Karp was not ready to meet with Lionel T. Waley the next morning. The regular meeting of the bureau to review cases had gone badly, although young Nolan had much improved his case against Morella and had received a nice round of applause. Karp was not as up on the cases as he usually was and was compelled to fake it, a habit he deplored in others and despised in himself. Roland Hrcany made sure that Karp knew he knew that Karp was screwing up, and Karp was certain that many of the others did too. While he could depend on Roland’s native sadism to prevent any truly wretched cases from going forward, the meeting simply added to his feeling that things were slipping out of control.

Lionel Waley’s presence made him feel it even more, through invidious comparison, for if anyone was ever in complete control, it was Waley.
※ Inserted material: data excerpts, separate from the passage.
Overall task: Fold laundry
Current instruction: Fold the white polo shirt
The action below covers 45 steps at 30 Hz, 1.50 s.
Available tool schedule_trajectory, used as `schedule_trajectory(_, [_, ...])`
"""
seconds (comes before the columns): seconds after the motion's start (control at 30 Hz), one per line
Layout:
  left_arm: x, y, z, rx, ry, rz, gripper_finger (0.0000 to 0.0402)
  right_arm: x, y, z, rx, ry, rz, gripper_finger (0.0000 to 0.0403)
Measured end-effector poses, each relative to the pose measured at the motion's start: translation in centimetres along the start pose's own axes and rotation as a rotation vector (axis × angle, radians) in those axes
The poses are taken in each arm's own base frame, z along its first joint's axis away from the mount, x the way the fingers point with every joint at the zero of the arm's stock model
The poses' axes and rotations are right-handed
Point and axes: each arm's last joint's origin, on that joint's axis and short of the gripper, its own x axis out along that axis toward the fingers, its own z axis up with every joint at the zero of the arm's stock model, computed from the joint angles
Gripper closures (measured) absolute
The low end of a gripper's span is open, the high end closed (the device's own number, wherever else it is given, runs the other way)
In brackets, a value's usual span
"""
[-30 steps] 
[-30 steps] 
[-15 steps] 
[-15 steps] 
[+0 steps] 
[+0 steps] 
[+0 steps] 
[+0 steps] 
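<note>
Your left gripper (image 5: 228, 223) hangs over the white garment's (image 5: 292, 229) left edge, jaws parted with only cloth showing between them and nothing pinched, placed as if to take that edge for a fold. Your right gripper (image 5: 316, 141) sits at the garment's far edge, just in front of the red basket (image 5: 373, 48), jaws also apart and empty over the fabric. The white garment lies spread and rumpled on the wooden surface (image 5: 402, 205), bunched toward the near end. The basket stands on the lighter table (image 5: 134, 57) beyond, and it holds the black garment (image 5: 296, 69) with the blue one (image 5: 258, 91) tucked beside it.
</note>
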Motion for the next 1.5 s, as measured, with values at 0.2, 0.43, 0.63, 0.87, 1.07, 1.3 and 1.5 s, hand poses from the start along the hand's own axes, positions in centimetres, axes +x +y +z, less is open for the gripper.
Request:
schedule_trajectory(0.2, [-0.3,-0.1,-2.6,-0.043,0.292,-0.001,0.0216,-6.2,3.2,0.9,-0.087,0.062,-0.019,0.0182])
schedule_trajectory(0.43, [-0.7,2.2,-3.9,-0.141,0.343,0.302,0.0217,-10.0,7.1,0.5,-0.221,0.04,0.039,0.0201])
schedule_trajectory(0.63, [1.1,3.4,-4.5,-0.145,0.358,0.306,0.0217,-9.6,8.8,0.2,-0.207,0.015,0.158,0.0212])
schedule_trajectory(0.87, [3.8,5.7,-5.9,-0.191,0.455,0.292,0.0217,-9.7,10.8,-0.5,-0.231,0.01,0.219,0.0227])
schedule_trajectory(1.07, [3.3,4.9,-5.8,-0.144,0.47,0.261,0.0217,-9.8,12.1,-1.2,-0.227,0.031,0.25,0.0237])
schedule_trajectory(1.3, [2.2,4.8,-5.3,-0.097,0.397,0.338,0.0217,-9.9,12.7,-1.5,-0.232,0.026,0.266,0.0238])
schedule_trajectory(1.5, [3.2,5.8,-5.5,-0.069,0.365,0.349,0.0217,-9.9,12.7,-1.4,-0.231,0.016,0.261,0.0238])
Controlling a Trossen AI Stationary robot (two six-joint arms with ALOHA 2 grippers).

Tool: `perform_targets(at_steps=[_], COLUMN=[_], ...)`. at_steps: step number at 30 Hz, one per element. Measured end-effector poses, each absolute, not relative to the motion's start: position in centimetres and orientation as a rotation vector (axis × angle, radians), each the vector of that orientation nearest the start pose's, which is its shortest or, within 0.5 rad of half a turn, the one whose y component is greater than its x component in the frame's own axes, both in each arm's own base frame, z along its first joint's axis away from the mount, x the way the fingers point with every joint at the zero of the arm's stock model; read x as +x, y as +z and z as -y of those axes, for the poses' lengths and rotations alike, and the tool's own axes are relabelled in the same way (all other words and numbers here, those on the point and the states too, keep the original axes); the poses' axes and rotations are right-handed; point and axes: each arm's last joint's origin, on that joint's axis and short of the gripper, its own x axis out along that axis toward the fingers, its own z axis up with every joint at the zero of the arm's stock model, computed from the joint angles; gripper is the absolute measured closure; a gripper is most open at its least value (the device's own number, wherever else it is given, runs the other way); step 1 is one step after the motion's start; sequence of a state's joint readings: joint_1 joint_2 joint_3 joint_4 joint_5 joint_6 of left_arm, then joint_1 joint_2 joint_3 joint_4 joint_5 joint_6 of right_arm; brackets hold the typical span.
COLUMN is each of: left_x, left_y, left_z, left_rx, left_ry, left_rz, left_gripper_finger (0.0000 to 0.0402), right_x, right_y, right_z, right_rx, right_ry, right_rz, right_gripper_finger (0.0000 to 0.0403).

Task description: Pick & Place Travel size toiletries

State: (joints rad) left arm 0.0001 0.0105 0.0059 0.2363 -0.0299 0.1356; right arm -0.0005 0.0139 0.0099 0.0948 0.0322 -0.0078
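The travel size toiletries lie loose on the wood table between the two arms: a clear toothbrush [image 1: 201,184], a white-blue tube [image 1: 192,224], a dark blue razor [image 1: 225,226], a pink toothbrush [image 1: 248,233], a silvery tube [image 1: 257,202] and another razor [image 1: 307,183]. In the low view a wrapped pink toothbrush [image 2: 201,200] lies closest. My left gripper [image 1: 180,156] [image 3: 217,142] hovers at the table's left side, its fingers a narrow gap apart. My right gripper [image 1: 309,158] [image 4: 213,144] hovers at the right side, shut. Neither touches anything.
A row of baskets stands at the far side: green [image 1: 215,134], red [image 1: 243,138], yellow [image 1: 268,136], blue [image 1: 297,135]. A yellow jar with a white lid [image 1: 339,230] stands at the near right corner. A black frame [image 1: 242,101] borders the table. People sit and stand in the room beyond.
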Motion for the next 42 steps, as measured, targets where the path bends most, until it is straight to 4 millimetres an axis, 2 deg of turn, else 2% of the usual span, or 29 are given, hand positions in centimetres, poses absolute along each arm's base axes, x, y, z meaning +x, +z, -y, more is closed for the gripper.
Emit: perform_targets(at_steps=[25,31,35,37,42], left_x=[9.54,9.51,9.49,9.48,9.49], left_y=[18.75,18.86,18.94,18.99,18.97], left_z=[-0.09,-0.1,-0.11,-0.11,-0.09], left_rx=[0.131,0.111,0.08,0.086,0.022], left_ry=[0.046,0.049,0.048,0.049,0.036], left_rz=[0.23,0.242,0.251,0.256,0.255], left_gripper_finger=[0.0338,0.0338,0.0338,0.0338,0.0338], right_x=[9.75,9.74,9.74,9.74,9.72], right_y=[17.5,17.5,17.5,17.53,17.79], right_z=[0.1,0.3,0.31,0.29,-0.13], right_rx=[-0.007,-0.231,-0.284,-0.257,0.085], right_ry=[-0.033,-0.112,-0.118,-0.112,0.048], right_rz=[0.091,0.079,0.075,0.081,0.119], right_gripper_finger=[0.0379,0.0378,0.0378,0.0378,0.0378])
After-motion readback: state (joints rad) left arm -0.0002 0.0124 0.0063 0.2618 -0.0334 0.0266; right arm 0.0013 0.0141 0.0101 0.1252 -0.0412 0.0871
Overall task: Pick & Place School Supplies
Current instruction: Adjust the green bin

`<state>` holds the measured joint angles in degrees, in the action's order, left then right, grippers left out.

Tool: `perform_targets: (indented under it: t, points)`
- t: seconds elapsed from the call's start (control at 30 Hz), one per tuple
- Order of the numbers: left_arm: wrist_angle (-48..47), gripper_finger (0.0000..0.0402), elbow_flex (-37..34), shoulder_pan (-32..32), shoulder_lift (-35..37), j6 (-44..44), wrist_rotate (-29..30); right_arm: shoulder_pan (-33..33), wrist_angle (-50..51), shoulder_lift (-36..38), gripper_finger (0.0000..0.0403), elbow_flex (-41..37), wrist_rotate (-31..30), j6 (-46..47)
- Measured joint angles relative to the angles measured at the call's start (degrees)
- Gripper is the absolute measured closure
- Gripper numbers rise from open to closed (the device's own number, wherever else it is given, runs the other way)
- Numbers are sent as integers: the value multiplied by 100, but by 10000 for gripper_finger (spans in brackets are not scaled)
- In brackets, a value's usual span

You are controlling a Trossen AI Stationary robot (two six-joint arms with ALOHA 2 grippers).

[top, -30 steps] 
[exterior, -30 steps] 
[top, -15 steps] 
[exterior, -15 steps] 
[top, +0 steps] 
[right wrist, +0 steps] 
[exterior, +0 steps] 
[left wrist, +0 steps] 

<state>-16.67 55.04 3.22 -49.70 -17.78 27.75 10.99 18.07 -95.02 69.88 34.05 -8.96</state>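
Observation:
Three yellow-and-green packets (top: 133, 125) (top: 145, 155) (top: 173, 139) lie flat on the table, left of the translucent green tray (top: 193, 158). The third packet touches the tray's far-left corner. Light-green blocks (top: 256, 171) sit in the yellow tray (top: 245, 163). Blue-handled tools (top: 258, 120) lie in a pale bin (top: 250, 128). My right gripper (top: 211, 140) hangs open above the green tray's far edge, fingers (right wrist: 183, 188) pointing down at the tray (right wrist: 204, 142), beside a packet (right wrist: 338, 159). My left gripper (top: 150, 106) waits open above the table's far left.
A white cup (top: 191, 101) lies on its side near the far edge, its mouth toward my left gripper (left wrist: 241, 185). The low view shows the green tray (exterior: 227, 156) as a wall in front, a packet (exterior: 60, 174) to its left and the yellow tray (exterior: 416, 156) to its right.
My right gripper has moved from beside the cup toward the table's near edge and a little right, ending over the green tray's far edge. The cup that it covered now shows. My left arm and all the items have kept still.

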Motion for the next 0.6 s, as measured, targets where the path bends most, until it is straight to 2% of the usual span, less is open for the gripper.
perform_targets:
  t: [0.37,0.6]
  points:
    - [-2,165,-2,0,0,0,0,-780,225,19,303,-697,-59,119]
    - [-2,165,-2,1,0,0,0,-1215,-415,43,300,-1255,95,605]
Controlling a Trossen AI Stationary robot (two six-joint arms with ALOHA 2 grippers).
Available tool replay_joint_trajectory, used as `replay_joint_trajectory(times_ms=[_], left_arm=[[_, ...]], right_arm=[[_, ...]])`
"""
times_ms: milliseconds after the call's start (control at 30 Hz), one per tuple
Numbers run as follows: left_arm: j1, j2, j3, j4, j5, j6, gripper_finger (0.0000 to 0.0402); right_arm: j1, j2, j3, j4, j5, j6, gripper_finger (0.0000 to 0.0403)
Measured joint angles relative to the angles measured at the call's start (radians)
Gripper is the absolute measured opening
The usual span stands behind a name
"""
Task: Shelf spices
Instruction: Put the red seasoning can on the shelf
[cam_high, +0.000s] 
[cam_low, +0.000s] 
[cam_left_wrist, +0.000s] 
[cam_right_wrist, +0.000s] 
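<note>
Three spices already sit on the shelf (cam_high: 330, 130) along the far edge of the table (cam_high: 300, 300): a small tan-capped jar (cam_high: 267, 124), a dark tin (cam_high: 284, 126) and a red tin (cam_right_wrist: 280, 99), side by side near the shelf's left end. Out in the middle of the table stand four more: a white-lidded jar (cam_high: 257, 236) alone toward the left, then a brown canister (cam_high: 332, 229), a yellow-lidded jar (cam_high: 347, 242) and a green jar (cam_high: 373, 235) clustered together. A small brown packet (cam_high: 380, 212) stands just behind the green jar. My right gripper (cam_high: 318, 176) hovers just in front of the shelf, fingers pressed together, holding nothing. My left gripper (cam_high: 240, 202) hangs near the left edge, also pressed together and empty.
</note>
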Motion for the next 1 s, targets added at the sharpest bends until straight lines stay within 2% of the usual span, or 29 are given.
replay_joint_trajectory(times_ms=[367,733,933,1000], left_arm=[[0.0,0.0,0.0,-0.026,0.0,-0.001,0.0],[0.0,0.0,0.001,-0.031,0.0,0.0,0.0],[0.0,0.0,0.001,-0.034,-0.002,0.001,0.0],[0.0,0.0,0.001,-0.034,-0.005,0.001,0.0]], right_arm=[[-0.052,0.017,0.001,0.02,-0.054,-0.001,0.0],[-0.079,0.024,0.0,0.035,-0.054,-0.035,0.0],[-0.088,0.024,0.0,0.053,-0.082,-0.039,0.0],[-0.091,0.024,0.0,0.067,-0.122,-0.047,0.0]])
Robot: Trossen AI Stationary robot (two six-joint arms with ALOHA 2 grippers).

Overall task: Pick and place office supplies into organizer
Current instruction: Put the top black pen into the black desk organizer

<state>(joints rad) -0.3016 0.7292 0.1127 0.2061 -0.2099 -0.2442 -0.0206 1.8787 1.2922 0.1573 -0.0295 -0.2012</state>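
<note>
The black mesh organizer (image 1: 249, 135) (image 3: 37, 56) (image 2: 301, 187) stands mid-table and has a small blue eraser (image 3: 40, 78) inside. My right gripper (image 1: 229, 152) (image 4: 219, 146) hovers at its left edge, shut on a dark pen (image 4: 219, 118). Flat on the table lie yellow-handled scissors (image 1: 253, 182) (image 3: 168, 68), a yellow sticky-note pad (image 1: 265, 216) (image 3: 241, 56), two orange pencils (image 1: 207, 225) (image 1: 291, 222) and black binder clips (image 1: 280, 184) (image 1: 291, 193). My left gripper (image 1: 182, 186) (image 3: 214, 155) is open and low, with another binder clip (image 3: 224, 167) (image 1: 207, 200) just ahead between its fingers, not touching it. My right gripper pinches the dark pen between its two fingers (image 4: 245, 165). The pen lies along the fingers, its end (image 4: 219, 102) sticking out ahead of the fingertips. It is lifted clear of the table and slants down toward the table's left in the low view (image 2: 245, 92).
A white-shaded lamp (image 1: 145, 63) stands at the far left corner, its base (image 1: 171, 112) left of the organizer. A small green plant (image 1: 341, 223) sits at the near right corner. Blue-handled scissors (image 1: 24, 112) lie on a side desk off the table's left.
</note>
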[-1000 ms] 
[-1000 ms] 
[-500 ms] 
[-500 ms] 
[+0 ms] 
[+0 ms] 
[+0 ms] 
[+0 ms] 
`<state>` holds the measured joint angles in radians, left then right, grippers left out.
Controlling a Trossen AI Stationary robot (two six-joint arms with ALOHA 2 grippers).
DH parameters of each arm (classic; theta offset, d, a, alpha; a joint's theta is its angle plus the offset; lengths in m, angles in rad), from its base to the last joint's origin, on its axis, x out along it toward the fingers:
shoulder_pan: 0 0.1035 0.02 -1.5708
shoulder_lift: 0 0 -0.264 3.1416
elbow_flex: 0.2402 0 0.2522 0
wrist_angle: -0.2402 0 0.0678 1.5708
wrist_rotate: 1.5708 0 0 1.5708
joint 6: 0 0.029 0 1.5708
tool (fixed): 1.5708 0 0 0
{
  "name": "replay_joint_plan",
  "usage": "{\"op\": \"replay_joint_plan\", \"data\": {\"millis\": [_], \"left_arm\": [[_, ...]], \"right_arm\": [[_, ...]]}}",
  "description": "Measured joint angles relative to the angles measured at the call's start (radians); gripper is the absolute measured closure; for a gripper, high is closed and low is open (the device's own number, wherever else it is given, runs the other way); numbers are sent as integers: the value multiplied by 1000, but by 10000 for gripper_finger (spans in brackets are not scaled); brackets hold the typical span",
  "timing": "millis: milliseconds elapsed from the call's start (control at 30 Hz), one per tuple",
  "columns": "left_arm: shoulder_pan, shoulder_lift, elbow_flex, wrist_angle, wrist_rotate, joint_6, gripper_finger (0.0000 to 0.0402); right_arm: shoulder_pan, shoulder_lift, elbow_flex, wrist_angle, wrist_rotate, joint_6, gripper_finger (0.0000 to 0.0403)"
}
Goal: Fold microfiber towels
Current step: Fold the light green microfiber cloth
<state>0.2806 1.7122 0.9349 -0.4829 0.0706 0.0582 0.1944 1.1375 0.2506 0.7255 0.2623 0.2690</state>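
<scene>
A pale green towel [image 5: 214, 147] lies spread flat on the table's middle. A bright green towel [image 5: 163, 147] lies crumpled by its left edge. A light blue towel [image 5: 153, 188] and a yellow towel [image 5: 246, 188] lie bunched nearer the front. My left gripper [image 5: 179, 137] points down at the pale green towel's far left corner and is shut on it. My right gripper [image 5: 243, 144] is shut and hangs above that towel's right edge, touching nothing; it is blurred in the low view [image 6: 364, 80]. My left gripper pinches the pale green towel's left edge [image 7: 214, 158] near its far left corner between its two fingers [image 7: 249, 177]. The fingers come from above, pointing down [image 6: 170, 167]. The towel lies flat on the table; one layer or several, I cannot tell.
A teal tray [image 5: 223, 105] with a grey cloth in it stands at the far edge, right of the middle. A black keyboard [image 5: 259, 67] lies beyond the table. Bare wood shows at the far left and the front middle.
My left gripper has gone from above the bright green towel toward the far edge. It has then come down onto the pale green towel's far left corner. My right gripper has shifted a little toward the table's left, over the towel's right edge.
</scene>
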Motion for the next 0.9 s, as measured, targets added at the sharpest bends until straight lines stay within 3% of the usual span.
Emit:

Karp had taken as much care with his appearance as he could manage, but he had slept only three out of the last twenty-four hours and it showed. He had definitely remembered to shave, because there was a prominent gash smarting under his chin, and he was dressed, although he realized just after he had risen to shake Waley’s hand that the shirt button over his belt was undone, allowing a charming view of his undershirt.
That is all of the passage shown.